■ Task to carry out
Please restate each line of the material word for word and omit any pictures.

Start of Entries supplied

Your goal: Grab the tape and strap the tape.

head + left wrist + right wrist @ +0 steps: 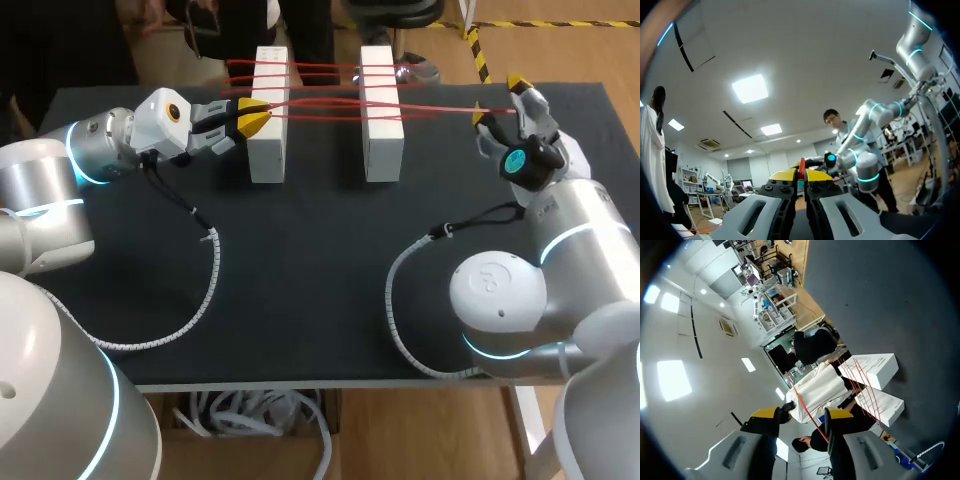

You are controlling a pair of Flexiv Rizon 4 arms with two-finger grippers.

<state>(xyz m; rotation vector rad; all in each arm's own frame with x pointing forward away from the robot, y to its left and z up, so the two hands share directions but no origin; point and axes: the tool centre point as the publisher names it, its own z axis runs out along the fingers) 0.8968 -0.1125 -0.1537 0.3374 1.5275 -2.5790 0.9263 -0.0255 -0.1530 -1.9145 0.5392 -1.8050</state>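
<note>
because the red tape (430, 107) stretches crosswise over the tabletop (320, 260), your right claw (498, 98) is spread, the tape passing between its fingers (839, 416). your left claw (254, 117) pinches it at the left white block (265, 150), with loops reaching the right white block (382, 150).

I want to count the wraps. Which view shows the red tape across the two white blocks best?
The head view: the red tape spans both white blocks from above, strands spread apart. The right wrist view shows the strands obliquely, bunched; the left wrist view shows only a sliver between the left gripper's tips.
</note>
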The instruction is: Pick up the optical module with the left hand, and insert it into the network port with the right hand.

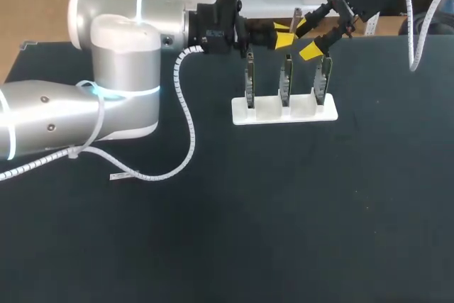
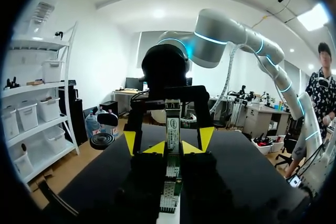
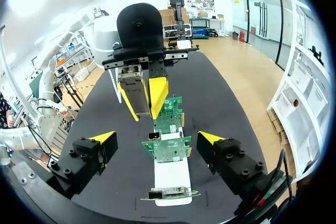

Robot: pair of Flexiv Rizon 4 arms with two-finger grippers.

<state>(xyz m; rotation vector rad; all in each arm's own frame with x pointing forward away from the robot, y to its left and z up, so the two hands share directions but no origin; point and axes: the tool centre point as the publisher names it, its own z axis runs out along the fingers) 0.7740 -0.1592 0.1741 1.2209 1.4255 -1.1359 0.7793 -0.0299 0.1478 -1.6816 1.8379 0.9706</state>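
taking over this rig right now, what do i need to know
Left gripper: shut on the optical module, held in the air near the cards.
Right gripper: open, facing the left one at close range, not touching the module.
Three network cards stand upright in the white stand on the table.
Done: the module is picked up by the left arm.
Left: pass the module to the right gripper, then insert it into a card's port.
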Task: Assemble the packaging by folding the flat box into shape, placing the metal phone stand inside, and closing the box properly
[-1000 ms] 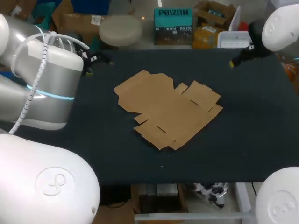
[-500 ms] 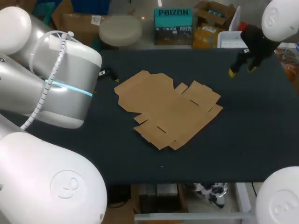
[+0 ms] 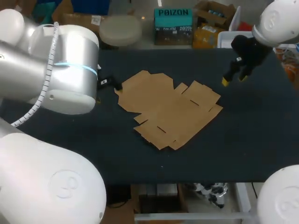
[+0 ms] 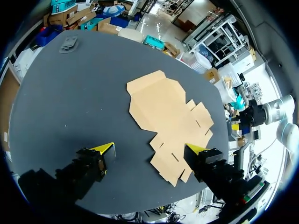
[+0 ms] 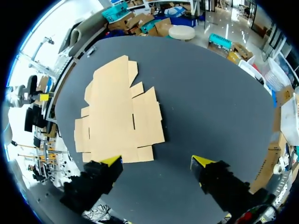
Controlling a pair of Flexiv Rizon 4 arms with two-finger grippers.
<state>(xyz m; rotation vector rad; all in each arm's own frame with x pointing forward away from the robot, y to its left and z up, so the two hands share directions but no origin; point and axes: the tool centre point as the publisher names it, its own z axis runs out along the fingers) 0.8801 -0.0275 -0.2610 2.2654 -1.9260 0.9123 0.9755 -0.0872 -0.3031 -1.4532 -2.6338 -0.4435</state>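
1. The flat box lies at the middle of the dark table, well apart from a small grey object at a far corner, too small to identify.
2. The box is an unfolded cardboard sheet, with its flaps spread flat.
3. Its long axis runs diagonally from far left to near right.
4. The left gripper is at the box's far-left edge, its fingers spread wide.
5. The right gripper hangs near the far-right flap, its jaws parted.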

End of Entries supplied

■ Written solution
Your goal: Grab the tape and strap the tape.

head + left wrist + right wrist @ +0 steps: 

You are controlling a pair of Flexiv Rizon 4 arms with two-finger grippers.

<state>(xyz m; rotation vector rad; all in each arm's own frame with x pointing forward away from the robot, y to its left and z up, so the two hands share directions but no origin; point and axes: the tool centre point as the publisher names it, its own z axis runs out along the fingers) 0.8968 -0.1125 -0.1537 0.3374 1.5275 -2.5790 0.9263 -0.0255 -0.1530 -1.9145 0.5392 -1.8050</state>
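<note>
because the red tape (430, 107) stretches crosswise over the tabletop (320, 260), your right claw (498, 98) is spread, the tape passing between its fingers (839, 416). your left claw (254, 117) pinches it at the left white block (265, 150), with loops reaching the right white block (382, 150).

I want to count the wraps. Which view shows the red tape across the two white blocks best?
The head view: the red tape spans both white blocks from above, strands spread apart. The right wrist view shows the strands obliquely, bunched; the left wrist view shows only a sliver between the left gripper's tips.
</note>
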The instruction is: Pick up the optical module with the left hand, and insert it into the network port with the right hand.


Robot: pair of Flexiv Rizon 4 arms with two-finger grippers.

<state>(xyz m; rotation vector rad; all in each arm's own frame with x pointing forward away from the robot, y to its left and z up, so the two hands share directions but no origin; point and axes: the tool centre point as the publisher names it, its own z axis runs out along the fingers) 0.7740 -0.1592 0.1741 1.2209 1.4255 -1.1359 0.7793 -0.0299 0.1478 -1.6816 1.8379 0.9706</state>
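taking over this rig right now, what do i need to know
Left gripper: shut on the optical module, held in the air near the cards.
Right gripper: open, facing the left one at close range, not touching the module.
Three network cards stand upright in the white stand on the table.
Done: the module is picked up by the left arm.
Left: pass the module to the right gripper, then insert it into a card's port.
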Task: Assemble the packaging by folding the flat box into shape, placing the metal phone stand inside, and closing the box properly
[-1000 ms] 
[-500 ms] 
[+0 ms] 
[+0 ms] 
[+0 ms] 
Controlling a pair of Flexiv Rizon 4 arms with two-finger grippers.
<state>(xyz m; rotation vector rad; all in each arm's own frame with x pointing forward away from the robot, y to its left and z up, so the two hands share directions but no origin; point and axes: the tool centre point as the publisher names it, its own z axis runs out along the fingers) 0.8801 -0.0275 -0.2610 2.2654 -1.9260 0.9123 0.9755 -0.0872 -0.3031 -1.4532 -2.6338 -0.4435</state>
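1. The flat box lies at the middle of the dark table, well apart from a small grey object at a far corner, too small to identify.
2. The box is an unfolded cardboard sheet, with its flaps spread flat.
3. Its long axis runs diagonally from far left to near right.
4. The left gripper is at the box's far-left edge, its fingers spread wide.
5. The right gripper hangs near the far-right flap, its jaws parted.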

No more is needed for this exercise.